08/10/07

Foto: John

A Invenção do Amor

Em todas as esquinas da cidade
nas paredes dos bares, à porta dos edifícios públicos, nas janelas dos autocarros
mesmo naquele muro arruinado por entre anúncios de aparelhos de rádio e detergentes
na vitrina da pequena loja onde não entra ninguém
no átrio da estação de caminhos de ferro que foi o lar da nossa esperança de fuga
um cartaz denuncia o nosso amor.

Em letras enormes, do tamanho do medo, da solidão, da angústia
um cartaz denuncia que um homem e uma mulher
se encontraram num bar de hotel
numa tarde de chuva,
entre zunidos de conversa
e inventaram o amor com carácter de urgência,
deixando cair dos ombros o fardo incómodo da monotonia quotidiana.

Um homem e uma mulher,
que tinham olhos e coração e fome de ternura
e souberam entender-se sem palavras inúteis.
Apenas o silêncio. A descoberta. A estranheza de um sorriso natural e inesperado.

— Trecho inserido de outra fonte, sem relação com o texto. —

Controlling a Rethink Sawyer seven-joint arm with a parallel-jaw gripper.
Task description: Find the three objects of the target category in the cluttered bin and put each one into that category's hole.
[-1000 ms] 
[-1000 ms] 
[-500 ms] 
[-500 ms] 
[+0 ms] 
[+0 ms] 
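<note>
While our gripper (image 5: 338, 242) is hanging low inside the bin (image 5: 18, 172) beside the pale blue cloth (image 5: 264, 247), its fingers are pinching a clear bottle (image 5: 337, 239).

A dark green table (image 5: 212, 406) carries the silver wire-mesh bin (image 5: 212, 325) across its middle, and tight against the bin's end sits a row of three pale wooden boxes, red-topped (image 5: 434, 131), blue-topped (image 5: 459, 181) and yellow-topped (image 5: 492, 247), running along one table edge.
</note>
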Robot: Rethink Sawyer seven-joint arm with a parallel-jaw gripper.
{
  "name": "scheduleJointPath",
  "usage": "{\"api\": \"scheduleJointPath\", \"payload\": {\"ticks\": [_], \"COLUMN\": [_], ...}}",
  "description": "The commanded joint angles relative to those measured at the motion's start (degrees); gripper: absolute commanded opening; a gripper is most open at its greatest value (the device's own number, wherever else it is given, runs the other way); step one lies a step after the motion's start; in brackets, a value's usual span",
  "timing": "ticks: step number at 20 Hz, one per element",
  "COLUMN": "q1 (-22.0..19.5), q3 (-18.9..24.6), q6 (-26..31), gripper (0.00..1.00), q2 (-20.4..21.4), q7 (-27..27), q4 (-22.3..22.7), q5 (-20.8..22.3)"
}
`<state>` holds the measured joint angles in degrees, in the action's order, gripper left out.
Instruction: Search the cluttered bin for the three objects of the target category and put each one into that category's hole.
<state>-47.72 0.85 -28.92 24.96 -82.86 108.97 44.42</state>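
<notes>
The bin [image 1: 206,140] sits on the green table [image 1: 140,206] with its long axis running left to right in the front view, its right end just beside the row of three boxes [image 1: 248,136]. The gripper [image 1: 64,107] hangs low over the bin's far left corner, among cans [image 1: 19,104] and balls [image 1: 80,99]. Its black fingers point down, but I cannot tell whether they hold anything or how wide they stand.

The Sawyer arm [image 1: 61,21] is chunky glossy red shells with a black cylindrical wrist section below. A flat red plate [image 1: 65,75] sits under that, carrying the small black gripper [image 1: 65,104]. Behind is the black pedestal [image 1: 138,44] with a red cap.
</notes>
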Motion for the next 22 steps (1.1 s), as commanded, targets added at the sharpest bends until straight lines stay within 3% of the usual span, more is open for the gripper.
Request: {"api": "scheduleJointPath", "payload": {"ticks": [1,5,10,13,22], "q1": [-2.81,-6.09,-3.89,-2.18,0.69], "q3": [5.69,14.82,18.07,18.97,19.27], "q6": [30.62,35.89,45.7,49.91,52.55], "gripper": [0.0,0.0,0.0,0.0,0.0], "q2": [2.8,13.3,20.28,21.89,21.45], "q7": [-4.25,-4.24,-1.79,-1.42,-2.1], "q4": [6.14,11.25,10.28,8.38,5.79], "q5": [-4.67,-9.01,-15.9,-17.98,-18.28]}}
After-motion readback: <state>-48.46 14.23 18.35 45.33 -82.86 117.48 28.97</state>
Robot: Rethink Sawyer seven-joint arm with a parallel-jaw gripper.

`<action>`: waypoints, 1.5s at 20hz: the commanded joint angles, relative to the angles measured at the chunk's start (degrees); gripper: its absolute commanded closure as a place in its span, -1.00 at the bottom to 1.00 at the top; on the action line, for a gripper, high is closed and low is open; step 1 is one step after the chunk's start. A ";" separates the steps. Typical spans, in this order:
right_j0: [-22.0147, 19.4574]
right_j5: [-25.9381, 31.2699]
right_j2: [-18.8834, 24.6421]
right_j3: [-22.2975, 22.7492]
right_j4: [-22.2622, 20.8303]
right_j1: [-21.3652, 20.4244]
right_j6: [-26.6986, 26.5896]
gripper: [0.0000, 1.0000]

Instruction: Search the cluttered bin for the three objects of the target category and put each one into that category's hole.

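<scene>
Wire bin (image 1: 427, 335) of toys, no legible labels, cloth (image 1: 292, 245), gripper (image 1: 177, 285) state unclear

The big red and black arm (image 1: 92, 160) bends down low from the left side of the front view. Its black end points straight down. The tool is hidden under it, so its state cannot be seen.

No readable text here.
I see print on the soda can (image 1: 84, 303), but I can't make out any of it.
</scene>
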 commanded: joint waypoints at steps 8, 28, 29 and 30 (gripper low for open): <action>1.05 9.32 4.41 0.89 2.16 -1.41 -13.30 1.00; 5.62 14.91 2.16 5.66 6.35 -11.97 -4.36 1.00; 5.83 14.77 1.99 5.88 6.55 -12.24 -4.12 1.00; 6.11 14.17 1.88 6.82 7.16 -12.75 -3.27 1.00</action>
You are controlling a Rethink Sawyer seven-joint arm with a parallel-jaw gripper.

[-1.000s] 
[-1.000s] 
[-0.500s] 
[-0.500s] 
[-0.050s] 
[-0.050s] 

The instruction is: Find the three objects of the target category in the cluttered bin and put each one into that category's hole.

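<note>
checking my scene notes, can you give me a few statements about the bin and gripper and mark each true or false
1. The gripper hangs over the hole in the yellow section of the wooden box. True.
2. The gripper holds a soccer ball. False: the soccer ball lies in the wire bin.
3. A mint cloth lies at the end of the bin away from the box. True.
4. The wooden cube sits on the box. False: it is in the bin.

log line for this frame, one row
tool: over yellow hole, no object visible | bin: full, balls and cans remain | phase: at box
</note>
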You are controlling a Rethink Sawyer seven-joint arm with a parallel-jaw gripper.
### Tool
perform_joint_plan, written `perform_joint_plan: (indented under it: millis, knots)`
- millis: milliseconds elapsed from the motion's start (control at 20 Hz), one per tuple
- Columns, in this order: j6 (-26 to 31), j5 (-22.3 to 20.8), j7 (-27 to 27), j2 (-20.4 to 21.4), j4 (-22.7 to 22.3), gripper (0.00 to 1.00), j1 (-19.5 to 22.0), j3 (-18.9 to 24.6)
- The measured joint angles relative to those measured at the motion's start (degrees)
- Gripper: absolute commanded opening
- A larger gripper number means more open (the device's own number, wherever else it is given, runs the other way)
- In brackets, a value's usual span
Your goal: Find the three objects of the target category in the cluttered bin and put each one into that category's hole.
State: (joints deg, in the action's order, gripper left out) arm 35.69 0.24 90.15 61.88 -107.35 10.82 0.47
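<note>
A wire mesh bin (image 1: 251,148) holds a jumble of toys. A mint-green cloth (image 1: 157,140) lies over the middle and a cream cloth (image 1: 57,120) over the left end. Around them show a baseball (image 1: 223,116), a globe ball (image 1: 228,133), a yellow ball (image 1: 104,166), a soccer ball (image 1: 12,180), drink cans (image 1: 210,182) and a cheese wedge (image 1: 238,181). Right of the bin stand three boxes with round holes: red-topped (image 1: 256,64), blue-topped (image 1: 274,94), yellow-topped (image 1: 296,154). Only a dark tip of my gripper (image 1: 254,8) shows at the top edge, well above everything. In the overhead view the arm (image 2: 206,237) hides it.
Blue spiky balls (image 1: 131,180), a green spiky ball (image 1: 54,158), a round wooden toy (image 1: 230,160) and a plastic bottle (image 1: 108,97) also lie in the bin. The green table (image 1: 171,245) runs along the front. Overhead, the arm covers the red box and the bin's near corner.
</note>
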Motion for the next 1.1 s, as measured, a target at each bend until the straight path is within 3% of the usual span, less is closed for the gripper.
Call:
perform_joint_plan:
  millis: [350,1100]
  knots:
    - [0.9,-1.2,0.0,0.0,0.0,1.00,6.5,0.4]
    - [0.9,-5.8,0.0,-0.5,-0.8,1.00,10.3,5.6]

Não saíram de mãos dadas para a humidade diurna.
Despediram-se e cada um tomou um rumo diferente,
embora subterraneamente unidos pela invenção conjunta,
de um amor subitamente imperativo.

Um homem e uma mulher.
Um cartaz denuncia colado em todas as esquinas da cidade.
A rádio já falou, a TV anuncia iminente a captura.
A policia de costumes avisada, procura os dois amantes nos becos e nas avenidas.
Onde houver uma flor rubra e essencial,
é possível que se escondam tremendo a cada batida na porta fechada para o mundo.
É preciso encontrá-los antes que seja tarde.
Antes que o exemplo frutifique.
Antes que a invenção do amor se processe em cadeia.

Há pesadas sanções para os que auxiliarem os fugitivos.
Chamem as tropas aquarteladas na província.
Convoquem os reservistas, os bombeiros, os elementos da defesa passiva.
Todos! Decrete-se a lei marcial com todas as consequências.
O perigo justifica-o.
Um homem e uma mulher
conheceram-se, amaram-se, perderam-se no labirinto da cidade.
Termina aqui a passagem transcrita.